Question: On May 1 2013 Hecala Mining entered into an agreement

On May 1, 2013, Hecala Mining entered into an agreement with the state of New Mexico to obtain the rights to operate a mineral mine in New Mexico for \$10 million. Additional costs and purchases included the following:
Development costs in preparing the mine ....... \$3,200,000
Mining machinery ................ 140,000
Construction of various structures on site ....... 68,000
After the minerals are removed from the mine, the machinery will be sold for an estimated residual value of \$10,000. The structures will be torn down. Geologists estimate that 800,000 tons of ore can be extracted from the mine. After the ore is removed the land will revert back to the state of New Mexico.
The contract with the state requires Hecala to restore the land to its original condition after mining operations are completed in approximately four years. Management has provided the following possible outflows for the restoration costs:
Cash Outflow Probability
\$600,000 ....... 30%
700,000 ....... 30%
800,000 ....... 40%
Hecala's credit-adjusted risk-free interest rate is 8%. During 2013, Hecala extracted 120,000 tons of ore from the mine. The company's fiscal year ends on December 31.

Required:
1. Determine the amount at which Hecala will record the mine.
2. Calculate the depletion of the mine and the depreciation of the mining facilities and equipment for 2013, assuming that Hecala uses the units-of-production method for both depreciation and depletion. Round depletion and depreciation rates to four decimals.
3. How much accretion expense will the company record in its income statement for the 2013 fiscal year?

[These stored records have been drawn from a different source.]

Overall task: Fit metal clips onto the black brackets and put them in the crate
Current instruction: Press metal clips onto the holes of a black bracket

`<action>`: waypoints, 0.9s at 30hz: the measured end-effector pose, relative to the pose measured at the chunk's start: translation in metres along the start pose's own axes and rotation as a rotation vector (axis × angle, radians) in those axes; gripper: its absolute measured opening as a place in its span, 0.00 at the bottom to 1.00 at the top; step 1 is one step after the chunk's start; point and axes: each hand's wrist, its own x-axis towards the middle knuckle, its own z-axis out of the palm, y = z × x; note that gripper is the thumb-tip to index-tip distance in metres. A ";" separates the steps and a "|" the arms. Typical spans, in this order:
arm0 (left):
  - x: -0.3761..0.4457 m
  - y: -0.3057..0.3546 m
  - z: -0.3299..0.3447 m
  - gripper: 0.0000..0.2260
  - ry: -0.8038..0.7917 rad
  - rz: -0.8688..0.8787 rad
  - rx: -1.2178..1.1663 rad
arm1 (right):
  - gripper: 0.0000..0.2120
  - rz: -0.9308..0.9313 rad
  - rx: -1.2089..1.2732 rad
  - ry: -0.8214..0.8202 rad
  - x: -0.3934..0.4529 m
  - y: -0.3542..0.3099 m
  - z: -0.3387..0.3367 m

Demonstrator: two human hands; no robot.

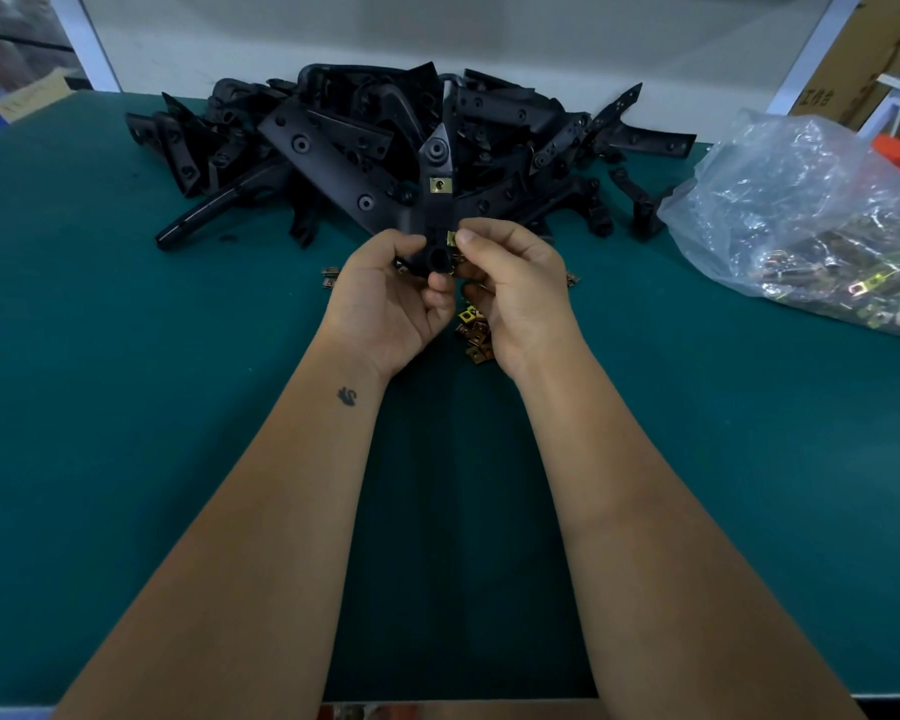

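My left hand (391,298) grips the near end of a black bracket (439,210) that points away from me above the table. One brass-coloured clip (439,185) sits on the bracket's middle. My right hand (515,288) pinches a second metal clip (452,238) against the bracket's right edge, close to my left thumb. A small heap of loose clips (473,330) lies on the green mat under my hands. No crate is in view.
A big pile of black brackets (333,142) covers the far middle of the green table (126,356). A clear plastic bag of clips (811,226) lies at the right. A few stray clips (329,278) lie left of my hands. Cardboard boxes (863,54) stand beyond the table.
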 end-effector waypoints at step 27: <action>0.000 -0.005 -0.001 0.06 0.032 0.063 0.323 | 0.11 -0.039 0.049 0.031 0.007 0.001 -0.006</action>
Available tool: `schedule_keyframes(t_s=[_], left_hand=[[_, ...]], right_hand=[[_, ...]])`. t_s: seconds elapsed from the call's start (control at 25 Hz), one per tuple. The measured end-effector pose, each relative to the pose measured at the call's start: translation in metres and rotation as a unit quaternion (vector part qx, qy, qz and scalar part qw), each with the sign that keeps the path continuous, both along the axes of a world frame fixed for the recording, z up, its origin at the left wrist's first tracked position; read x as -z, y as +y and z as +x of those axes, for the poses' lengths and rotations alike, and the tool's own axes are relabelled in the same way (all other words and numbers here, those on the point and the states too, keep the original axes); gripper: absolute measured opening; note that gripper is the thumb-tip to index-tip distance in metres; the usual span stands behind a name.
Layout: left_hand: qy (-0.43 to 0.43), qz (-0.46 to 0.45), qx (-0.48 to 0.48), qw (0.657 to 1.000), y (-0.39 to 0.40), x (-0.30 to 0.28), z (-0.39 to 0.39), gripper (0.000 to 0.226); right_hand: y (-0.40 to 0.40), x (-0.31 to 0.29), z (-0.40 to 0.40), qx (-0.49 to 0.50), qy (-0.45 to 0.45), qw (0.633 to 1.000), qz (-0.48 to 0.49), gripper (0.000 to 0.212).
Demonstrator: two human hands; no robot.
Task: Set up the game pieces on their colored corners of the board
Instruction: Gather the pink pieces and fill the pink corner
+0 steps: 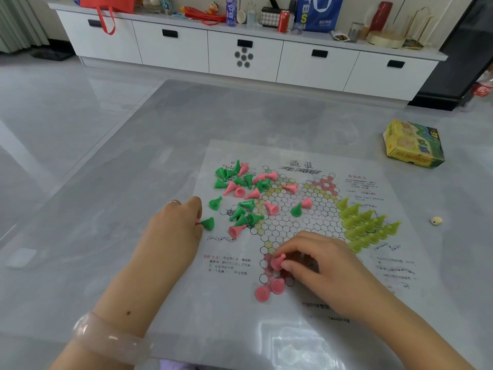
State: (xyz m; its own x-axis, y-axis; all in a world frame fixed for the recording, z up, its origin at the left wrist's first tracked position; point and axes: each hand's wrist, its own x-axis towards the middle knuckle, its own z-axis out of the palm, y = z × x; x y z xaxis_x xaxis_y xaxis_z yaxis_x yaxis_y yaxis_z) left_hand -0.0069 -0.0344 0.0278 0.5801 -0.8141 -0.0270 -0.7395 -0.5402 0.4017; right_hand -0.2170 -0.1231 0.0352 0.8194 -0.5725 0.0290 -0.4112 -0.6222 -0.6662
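While you work the near corner, here is the count.
Right hand (317, 260): pinched on a pink piece (277, 261) over the pink corner.
Left hand (177, 227): fingers closed on a green piece (208, 223).
Done: yellow-green pieces (366, 225) standing; two pink set (269, 289).
Left: the mixed pile (244, 186) on the board (293, 343).

a glossy grey floor (66, 108) reflects soft daylight. far beyond the fingers a long white cabinet (240, 52) with black drawer handles spans the wall, its top crowded with bottles, bags and cans.
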Motion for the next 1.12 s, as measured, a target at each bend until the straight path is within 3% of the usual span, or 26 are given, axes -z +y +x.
schedule_keyframes(t_s=[0.2,0.6,1.12], left_hand=[[0.057,-0.025,-0.011,0.998,0.008,-0.004,0.001,0.004],[0.206,-0.140,-0.050,0.967,0.012,-0.021,0.000,0.012],[0.222,-0.164,-0.061,0.959,0.010,-0.024,-0.003,0.016]], right_hand=[[-0.004,0.000,0.008,-0.031,0.018,0.999,0.024,0.012],[-0.006,0.004,0.009,-0.048,0.019,0.998,0.030,0.014],[-0.005,0.005,0.009,-0.054,0.029,0.998,0.035,0.014]])
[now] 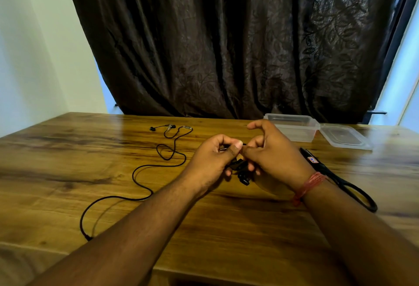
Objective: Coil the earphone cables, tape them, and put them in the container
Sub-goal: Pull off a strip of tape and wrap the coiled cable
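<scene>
Head view, near to far. Two bare forearms entering from 6 o'clock, converging above the brown wood-grain table (90,154). Left hand (213,158) curled, thumb and forefinger pinching a thin black cable end; right hand (274,154), with a red thread band (306,187) at the wrist, closed on the same piece, index finger raised and free. Small bundle of black earphone cable with dark earbuds (241,172) gripped between and just below both hands, partly hidden by the fingers. Black-handled scissors with a small red-and-blue label (340,179) lying flat on the table at 3 o'clock of the hands, partly behind the right wrist. Second black earphone cable (145,170), uncoiled, lying loose on the table at 9 to 10 o'clock of the hands, winding from the near left toward its earbuds at the far end. Clear rectangular plastic container (294,126), open, standing at 1 o'clock, just behind the right hand; clear plastic lid (344,138) flat on the table touching its right side. Dark brown leaf-patterned curtain (226,42) hanging behind the far table edge at 12 o'clock.
</scene>
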Motion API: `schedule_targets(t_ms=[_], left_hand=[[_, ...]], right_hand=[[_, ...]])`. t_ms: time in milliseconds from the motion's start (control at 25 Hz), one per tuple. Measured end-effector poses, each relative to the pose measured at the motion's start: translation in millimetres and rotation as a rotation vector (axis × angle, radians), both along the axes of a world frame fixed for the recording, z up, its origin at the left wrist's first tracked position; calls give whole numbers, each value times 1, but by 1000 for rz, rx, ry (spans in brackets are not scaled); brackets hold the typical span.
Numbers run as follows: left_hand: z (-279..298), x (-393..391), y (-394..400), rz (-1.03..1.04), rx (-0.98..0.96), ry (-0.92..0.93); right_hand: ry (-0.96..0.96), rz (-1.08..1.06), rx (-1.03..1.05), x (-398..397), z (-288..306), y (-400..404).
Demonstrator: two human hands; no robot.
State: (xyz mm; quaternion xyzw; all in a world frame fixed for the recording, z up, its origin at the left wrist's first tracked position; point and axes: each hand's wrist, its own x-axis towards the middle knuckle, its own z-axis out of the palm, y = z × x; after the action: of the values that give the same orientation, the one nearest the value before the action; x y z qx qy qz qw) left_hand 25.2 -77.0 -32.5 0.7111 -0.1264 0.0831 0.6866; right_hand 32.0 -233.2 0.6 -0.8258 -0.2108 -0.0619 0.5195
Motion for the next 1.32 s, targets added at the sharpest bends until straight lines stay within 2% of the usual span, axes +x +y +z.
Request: schedule_targets(t_ms=[240,440,560,840,1080,1320], left_hand=[[5,-4,-2,55,9,-36],[4,-2,-2,96,71,-66],[6,-3,-2,113,31,-87],[10,-10,-2,73,17,-76],[9,-8,-3,164,261,-185],[8,-8,-2,196,323,-236]], right_hand=[[-77,-23,-89,-1,-2,1],[-226,-75,-285,3,-1,-3],[-215,-74,-351,3,-1,-7],[-174,-44,-260,5,-2,-6],[-232,-66,-326,3,-3,-5],[-231,-64,-311,5,-4,-4]])
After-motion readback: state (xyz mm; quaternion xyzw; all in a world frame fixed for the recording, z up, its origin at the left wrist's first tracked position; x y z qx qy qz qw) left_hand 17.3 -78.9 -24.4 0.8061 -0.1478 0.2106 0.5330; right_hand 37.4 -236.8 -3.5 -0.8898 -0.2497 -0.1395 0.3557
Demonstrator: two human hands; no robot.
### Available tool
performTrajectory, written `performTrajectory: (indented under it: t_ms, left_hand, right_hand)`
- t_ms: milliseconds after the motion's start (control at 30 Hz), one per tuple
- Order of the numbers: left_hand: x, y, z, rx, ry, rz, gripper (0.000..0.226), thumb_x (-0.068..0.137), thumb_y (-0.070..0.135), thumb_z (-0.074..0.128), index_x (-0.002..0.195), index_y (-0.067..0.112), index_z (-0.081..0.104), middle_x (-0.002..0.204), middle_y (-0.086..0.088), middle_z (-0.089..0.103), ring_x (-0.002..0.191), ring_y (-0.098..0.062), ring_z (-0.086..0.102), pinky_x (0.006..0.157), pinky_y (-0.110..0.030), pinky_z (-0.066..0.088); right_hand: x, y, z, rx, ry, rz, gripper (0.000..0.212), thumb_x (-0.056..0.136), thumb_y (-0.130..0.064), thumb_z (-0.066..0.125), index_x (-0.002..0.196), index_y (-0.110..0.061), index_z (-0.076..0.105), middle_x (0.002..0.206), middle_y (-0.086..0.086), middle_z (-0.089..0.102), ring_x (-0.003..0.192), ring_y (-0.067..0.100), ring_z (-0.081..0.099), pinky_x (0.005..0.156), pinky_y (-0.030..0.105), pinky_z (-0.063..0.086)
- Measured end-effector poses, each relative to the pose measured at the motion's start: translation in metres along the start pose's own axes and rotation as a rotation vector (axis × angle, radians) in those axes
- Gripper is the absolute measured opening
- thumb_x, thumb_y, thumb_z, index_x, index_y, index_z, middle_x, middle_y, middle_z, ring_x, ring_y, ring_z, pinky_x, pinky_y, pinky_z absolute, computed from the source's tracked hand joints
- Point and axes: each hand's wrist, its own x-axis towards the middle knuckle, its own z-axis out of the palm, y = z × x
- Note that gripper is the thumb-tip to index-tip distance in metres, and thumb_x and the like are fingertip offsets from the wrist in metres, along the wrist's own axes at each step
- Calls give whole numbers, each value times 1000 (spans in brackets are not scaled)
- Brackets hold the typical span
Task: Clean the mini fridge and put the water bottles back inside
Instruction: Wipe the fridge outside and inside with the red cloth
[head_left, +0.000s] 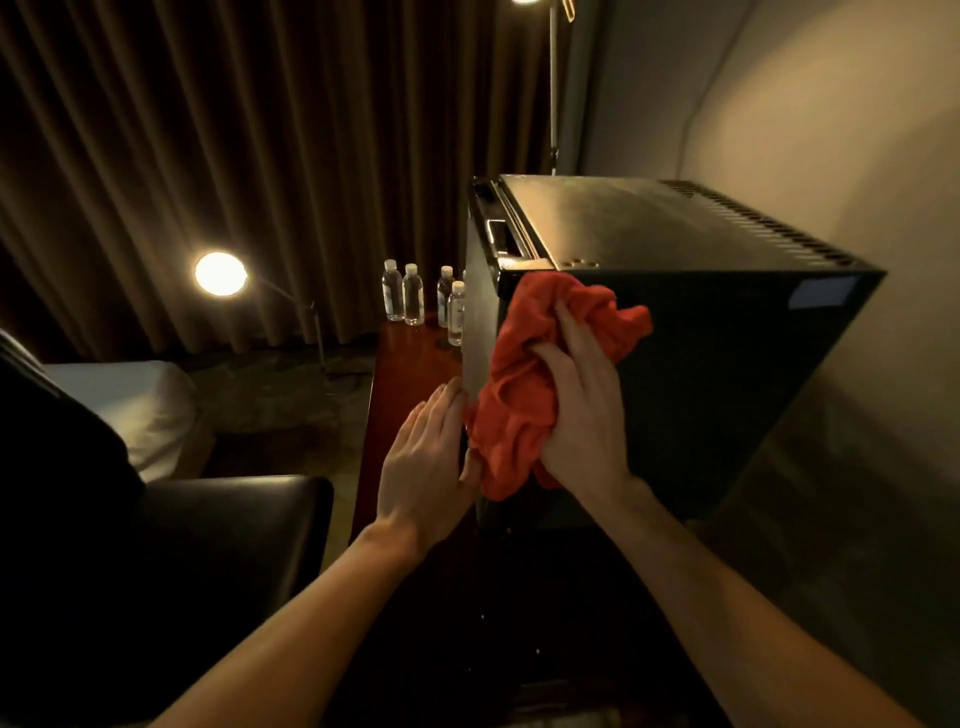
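Observation:
A black mini fridge stands on a dark wooden table, its door facing left. My right hand presses a crumpled orange cloth against the fridge's near side wall, close to the front corner. My left hand lies flat with fingers together against the front edge of the fridge, beside the cloth. Several clear water bottles with white caps stand upright on the table's far end, left of the fridge; one is partly hidden behind the door.
The reddish table top runs along the fridge's left. A black leather chair stands at lower left, a white bed corner beyond it. A lit floor lamp and brown curtains stand behind; a wall is on the right.

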Motion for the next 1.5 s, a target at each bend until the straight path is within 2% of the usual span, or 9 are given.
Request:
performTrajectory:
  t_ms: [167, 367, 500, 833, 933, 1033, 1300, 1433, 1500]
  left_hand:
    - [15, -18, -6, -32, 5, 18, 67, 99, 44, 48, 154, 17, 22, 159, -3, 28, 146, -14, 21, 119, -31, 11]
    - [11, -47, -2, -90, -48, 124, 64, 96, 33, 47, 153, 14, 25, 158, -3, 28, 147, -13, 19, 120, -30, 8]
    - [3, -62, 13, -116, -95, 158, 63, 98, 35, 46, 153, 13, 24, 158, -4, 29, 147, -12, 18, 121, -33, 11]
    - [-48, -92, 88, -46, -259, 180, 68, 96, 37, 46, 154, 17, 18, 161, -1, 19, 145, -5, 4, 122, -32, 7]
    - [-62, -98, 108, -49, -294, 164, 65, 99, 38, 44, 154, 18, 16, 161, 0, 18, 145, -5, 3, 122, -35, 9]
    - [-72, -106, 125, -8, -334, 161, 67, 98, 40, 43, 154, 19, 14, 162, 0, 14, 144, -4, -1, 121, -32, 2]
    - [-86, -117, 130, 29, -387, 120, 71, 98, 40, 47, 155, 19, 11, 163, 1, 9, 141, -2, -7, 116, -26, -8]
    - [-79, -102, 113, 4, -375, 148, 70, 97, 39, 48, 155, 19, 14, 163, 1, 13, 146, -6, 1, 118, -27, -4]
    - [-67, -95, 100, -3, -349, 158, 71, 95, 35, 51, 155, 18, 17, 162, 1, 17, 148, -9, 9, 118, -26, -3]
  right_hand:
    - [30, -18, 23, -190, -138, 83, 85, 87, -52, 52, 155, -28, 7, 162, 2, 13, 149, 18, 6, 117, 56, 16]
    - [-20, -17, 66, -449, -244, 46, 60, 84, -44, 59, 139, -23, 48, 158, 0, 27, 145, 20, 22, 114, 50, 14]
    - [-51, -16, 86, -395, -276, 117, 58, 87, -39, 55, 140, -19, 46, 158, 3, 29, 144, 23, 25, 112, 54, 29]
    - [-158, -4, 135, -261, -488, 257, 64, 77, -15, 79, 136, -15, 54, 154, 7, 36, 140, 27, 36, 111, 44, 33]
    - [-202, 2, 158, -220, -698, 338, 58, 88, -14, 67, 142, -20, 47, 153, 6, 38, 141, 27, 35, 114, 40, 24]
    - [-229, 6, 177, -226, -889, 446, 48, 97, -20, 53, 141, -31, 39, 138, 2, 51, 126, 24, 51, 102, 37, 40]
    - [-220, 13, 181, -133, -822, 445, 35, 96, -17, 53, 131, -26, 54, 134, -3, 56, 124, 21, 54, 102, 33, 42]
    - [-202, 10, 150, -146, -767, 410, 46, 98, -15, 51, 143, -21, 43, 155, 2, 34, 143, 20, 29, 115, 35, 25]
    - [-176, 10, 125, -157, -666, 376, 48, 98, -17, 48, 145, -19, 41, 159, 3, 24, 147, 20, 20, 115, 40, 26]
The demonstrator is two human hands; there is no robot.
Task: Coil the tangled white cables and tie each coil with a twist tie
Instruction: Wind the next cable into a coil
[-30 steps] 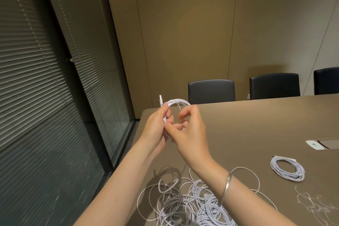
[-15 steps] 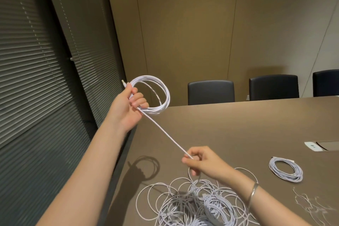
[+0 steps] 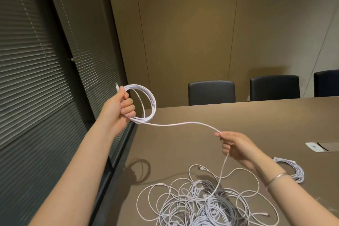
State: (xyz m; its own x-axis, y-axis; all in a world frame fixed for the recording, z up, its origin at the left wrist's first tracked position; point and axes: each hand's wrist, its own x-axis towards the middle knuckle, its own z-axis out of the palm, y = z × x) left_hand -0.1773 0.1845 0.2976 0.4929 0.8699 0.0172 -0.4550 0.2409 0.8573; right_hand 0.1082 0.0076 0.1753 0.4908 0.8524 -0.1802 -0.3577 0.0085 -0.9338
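Swung out to the right and higher since half a second ago, right hand, leaving the once-taut line slack; pinching the cable at the fingertips; left hand curled round a part-wound coil, raised past the desk edge; below, feeding down into a loose pile on the desk, much left to wind; one finished coil lying beyond the right wrist; judged early, most cables untied.

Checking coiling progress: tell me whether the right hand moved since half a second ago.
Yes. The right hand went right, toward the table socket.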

4. Are depletion of the mine and depreciation of the mining facilities and equipment reported as separate expenses in the income statement? Discuss the accounting treatment of these items in the income statement and balance sheet.
5. During 2014, Hecala changed its estimate of the total amount of ore originally in the mine from 800,000 to 1,000,000 tons. Briefly describe the accounting treatment the company will employ to account for the change and calculate the depletion of the mine and depreciation of the mining facilities and equipment for 2014 assuming Hecala extracted 150,000 tons of ore in 2014.